BEGIN
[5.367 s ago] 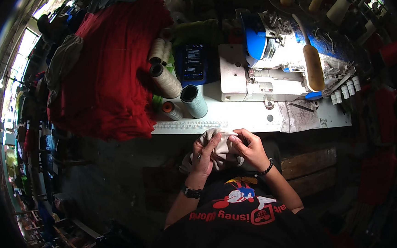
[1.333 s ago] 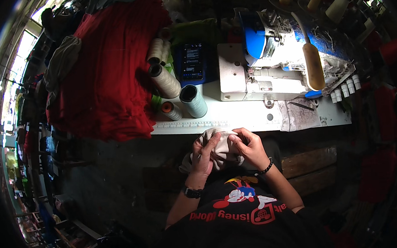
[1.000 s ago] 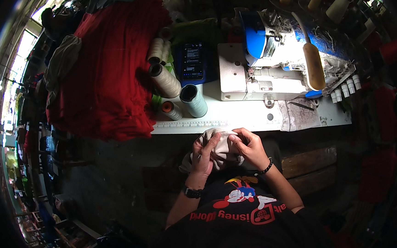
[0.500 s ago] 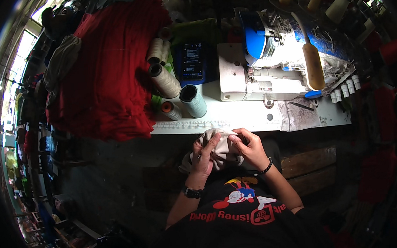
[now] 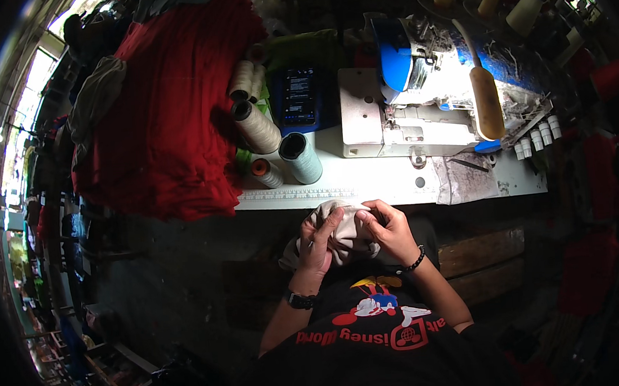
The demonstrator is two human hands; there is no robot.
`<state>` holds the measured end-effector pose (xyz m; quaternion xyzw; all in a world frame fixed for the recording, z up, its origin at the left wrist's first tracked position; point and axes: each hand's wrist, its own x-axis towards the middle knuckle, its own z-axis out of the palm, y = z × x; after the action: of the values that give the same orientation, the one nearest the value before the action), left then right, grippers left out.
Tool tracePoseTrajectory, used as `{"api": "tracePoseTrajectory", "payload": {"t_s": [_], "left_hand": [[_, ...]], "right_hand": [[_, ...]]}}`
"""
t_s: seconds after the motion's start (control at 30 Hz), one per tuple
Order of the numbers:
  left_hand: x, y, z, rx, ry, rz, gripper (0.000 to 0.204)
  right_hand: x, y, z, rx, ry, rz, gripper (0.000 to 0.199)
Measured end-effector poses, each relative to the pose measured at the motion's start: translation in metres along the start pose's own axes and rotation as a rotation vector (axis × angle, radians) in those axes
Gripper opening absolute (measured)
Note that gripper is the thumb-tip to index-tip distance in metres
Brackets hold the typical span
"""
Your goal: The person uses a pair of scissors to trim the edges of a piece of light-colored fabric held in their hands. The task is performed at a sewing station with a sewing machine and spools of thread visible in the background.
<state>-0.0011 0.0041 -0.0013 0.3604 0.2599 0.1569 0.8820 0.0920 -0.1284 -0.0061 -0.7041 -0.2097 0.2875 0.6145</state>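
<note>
A bunched piece of light beige fabric (image 5: 347,237) lies between my hands, just off the table's front edge and above my lap. My left hand (image 5: 318,244), with a dark watch on its wrist, grips the fabric from the left, thumb on top. From the right, my right hand (image 5: 389,229), a beaded bracelet at its wrist, pinches the fabric's upper edge between thumb and fingers. Folds hide some of the fingertips.
A sewing machine (image 5: 419,124) with a lamp stands on the white table (image 5: 388,182). Thread cones (image 5: 301,158), a phone (image 5: 300,97) and a large red fabric pile (image 5: 168,124) are to its left. A small cloth (image 5: 466,178) lies near the front edge. A wooden bench (image 5: 482,252) is below.
</note>
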Motion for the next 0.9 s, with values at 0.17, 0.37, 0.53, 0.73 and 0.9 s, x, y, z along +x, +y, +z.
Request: {"api": "tracePoseTrajectory", "payload": {"t_s": [0.17, 0.37, 0.53, 0.73, 0.9], "left_hand": [[-0.001, 0.0016, 0.0008, 0.001, -0.003, 0.002, 0.013], [-0.001, 0.0013, 0.0002, -0.009, 0.005, -0.001, 0.013], [-0.0005, 0.0001, -0.0013, -0.007, 0.002, -0.004, 0.014], [-0.0012, 0.0009, 0.0, -0.014, -0.005, -0.004, 0.014], [-0.0018, 0.001, 0.0002, -0.008, -0.003, -0.009, 0.014]], "right_hand": [[0.0003, -0.0001, 0.0003, -0.021, 0.01, -0.007, 0.022], [0.0006, 0.0028, 0.0009, -0.021, 0.014, -0.017, 0.022], [0.0004, 0.001, 0.0007, -0.018, 0.014, 0.002, 0.022], [-0.0004, -0.0007, 0.0005, -0.012, 0.012, -0.005, 0.022], [-0.0011, -0.0022, 0.0009, 0.009, 0.015, 0.002, 0.022]]}}
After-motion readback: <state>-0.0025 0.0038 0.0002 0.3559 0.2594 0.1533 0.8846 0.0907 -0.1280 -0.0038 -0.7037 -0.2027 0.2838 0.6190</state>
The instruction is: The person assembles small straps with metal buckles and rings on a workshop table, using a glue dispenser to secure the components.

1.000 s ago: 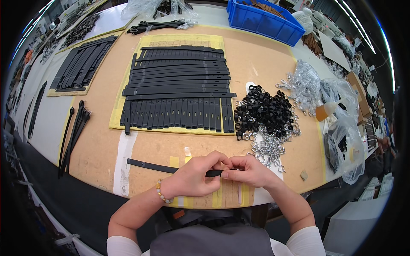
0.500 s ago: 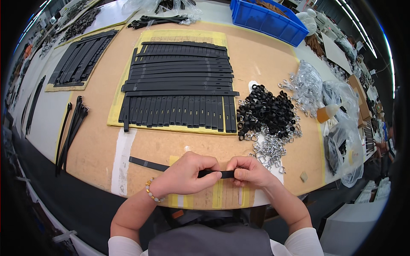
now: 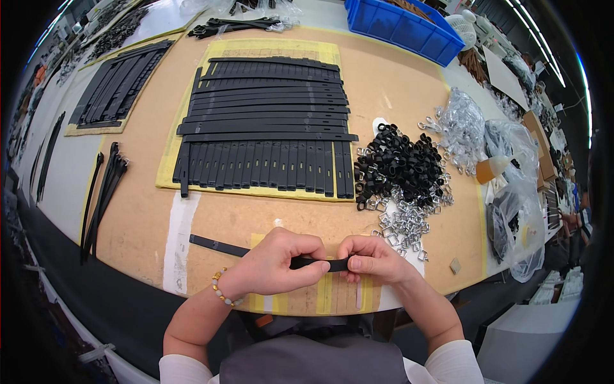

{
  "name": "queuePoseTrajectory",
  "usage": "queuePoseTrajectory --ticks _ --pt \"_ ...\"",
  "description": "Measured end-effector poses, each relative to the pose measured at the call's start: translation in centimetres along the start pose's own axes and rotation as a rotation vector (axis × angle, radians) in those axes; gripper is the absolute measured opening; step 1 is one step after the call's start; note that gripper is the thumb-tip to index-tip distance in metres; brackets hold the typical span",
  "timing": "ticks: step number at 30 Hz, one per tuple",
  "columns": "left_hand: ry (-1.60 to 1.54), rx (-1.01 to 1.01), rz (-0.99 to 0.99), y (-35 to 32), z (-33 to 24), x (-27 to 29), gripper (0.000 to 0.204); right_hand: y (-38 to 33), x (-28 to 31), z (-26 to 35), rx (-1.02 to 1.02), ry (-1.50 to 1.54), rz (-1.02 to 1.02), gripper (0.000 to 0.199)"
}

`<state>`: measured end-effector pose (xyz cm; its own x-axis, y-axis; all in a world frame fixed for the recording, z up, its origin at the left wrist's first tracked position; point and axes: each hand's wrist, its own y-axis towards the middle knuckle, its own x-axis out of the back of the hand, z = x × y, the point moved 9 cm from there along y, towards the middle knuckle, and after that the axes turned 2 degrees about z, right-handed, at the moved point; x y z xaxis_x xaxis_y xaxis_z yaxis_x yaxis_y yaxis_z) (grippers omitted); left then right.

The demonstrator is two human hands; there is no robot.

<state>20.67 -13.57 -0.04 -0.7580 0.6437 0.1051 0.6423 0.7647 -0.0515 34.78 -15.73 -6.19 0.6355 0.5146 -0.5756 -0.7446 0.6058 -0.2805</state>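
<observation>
A black strap (image 3: 220, 246) lies across the near part of the bench, its free end pointing left. My left hand (image 3: 281, 259) pinches it between thumb and fingers; a beaded bracelet circles that wrist. At the strap's right end, my right hand (image 3: 372, 259) is closed, thumb pressed against the fingers. Those fingers hide the strap's tip, and I cannot tell whether anything else is held there. Beyond my hands, several black straps (image 3: 262, 118) lie in rows on a yellow-edged board (image 3: 167, 160). Close to my right hand are heaped black loops (image 3: 400, 160) and silver metal buckles (image 3: 404, 225).
Another board of straps (image 3: 118, 86) sits at the far left, with loose straps (image 3: 109, 192) nearer. A blue crate (image 3: 403, 32) stands at the back. Clear plastic bags (image 3: 521, 211) and a bottle with amber contents (image 3: 489, 169) are on the right. A small block (image 3: 455, 265) lies near the front edge.
The strap's right end now bends upward at my right fingers, where it was straighter before. Both hands stay in nearly the same place, and the view has shifted slightly.
</observation>
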Motion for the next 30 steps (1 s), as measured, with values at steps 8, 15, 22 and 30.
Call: queuePoseTrajectory --ticks 8,15,22,30 --pt "-0.073 0.039 0.015 0.0 0.2 -0.2 0.019 0.0 -1.0 -0.6 -0.001 0.123 0.128 0.023" --pt "-0.108 0.032 0.021 0.0 0.1 -0.3 0.019 0.0 -1.3 -1.0 -0.02 0.182 0.168 0.024" --pt "-0.091 0.022 0.071 -0.1 0.5 -0.4 0.018 0.1 -1.5 -0.9 -0.025 0.181 0.188 0.024" --pt "-0.037 0.026 0.061 0.2 1.2 -0.7 0.017 0.0 -1.4 0.0 0.017 -0.263 0.017 0.018"
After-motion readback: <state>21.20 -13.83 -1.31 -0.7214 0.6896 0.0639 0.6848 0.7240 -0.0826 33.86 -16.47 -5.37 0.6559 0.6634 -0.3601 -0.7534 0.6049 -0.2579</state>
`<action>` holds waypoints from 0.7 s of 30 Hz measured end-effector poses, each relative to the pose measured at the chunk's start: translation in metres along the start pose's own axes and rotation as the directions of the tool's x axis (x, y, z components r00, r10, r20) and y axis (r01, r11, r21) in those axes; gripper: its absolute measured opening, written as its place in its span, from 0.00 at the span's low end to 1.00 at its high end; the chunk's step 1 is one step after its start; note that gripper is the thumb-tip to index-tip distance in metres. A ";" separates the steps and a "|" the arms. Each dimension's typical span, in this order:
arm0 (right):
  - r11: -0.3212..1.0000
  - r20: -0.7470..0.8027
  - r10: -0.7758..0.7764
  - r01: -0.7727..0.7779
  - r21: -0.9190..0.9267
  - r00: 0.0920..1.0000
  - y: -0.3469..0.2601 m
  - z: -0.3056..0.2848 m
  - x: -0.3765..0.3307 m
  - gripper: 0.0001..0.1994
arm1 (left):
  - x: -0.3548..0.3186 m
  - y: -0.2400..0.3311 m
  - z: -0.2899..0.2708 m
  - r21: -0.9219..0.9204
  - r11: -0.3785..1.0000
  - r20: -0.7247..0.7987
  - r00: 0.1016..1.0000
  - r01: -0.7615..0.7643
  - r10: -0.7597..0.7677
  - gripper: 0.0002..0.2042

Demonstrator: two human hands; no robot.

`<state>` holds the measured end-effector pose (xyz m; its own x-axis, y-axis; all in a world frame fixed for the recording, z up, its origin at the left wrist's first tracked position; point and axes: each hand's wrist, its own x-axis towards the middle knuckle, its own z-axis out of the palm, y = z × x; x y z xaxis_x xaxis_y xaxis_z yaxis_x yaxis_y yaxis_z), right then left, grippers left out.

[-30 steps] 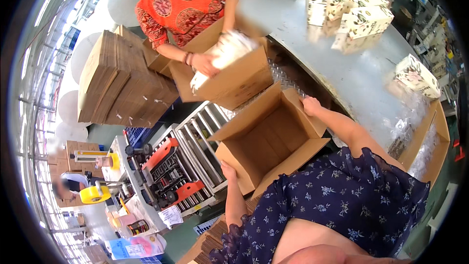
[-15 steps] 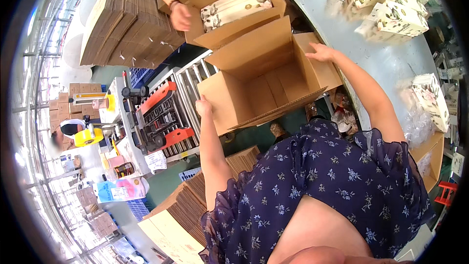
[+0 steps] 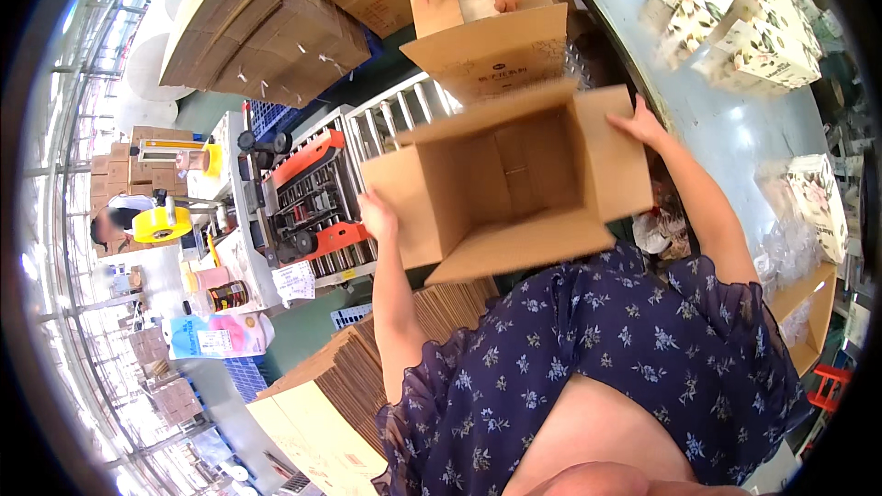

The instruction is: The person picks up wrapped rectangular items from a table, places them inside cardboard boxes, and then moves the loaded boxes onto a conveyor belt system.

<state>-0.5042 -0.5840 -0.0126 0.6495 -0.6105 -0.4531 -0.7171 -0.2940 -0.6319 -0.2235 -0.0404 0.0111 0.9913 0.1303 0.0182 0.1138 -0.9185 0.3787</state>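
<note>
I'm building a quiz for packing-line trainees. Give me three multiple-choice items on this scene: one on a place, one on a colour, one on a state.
1. Where is the person's left hand?
A. On the left flap of the open cardboard box
B. On the tape roll
C. On the grey table

2. What colour is the big tape roll at the left?
A. Blue
B. Yellow
C. White

3. What state is the held box in?
A. Taped shut
B. Folded flat
C. Open and empty, flaps spread

Answers: 1 A, the hand grips the left flap while the right hand holds the right flap. 2 B, the roll is plainly yellow. 3 C, its bare inside shows.
</note>
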 end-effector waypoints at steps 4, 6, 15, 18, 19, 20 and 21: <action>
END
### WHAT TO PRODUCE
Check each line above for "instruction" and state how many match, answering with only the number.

### RESPONSE TO THIS TASK
2